The stretch wanted below opens at the line containing "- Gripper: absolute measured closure" and closes at the line containing "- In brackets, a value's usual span". Please return it exactly, with no other lines.

= Beginning of Section =

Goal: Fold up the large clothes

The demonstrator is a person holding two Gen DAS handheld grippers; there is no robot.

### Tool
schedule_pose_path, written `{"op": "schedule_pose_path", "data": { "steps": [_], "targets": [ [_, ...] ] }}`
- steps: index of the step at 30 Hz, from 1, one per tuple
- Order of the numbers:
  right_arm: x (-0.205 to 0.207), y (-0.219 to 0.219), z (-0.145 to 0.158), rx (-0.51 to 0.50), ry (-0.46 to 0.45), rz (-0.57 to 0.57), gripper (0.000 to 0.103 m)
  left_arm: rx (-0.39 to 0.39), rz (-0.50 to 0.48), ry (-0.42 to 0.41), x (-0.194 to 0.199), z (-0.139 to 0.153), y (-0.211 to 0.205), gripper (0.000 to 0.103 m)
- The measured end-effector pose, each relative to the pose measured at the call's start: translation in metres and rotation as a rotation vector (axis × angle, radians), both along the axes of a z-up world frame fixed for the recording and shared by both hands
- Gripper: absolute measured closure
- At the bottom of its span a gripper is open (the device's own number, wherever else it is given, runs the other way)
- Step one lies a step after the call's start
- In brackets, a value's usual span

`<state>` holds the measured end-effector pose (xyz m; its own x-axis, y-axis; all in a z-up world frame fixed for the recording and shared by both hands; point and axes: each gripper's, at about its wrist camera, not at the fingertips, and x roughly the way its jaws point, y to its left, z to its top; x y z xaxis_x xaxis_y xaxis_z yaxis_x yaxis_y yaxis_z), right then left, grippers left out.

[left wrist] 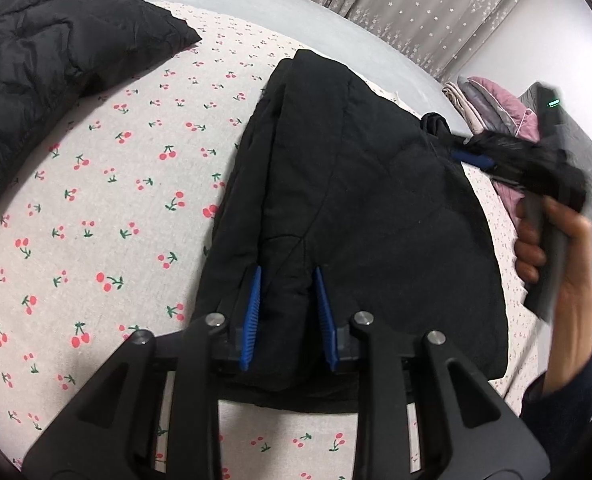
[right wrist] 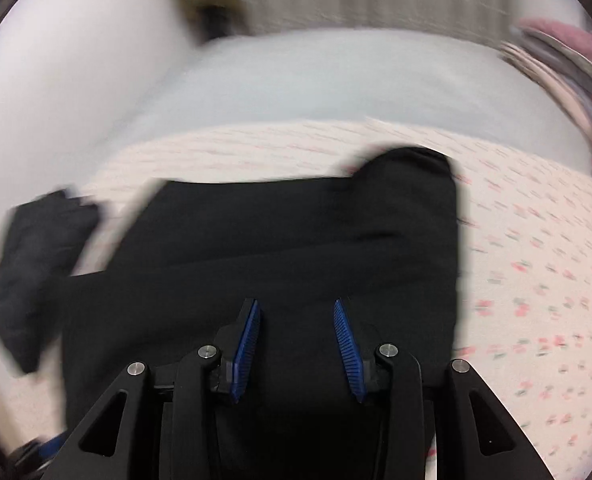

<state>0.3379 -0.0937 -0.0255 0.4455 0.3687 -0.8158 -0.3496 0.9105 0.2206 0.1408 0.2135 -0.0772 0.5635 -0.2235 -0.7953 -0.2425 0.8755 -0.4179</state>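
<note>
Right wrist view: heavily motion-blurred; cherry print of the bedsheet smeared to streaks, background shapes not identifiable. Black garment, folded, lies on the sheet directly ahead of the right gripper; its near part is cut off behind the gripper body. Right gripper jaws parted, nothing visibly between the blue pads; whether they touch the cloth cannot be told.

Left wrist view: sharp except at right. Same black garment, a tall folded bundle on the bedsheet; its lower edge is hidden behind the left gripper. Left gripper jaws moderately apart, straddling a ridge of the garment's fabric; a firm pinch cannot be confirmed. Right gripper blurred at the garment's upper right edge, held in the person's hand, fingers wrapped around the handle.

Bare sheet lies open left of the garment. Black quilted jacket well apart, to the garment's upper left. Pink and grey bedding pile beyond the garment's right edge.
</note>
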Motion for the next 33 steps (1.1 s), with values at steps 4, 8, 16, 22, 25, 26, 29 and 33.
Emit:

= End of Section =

• _Finished task_
- Gripper: absolute measured closure
- At the bottom of its span a gripper is open (the device's own number, wherever else it is given, runs the other way)
- Step one lies a step after the call's start
- In brackets, a value's usual span

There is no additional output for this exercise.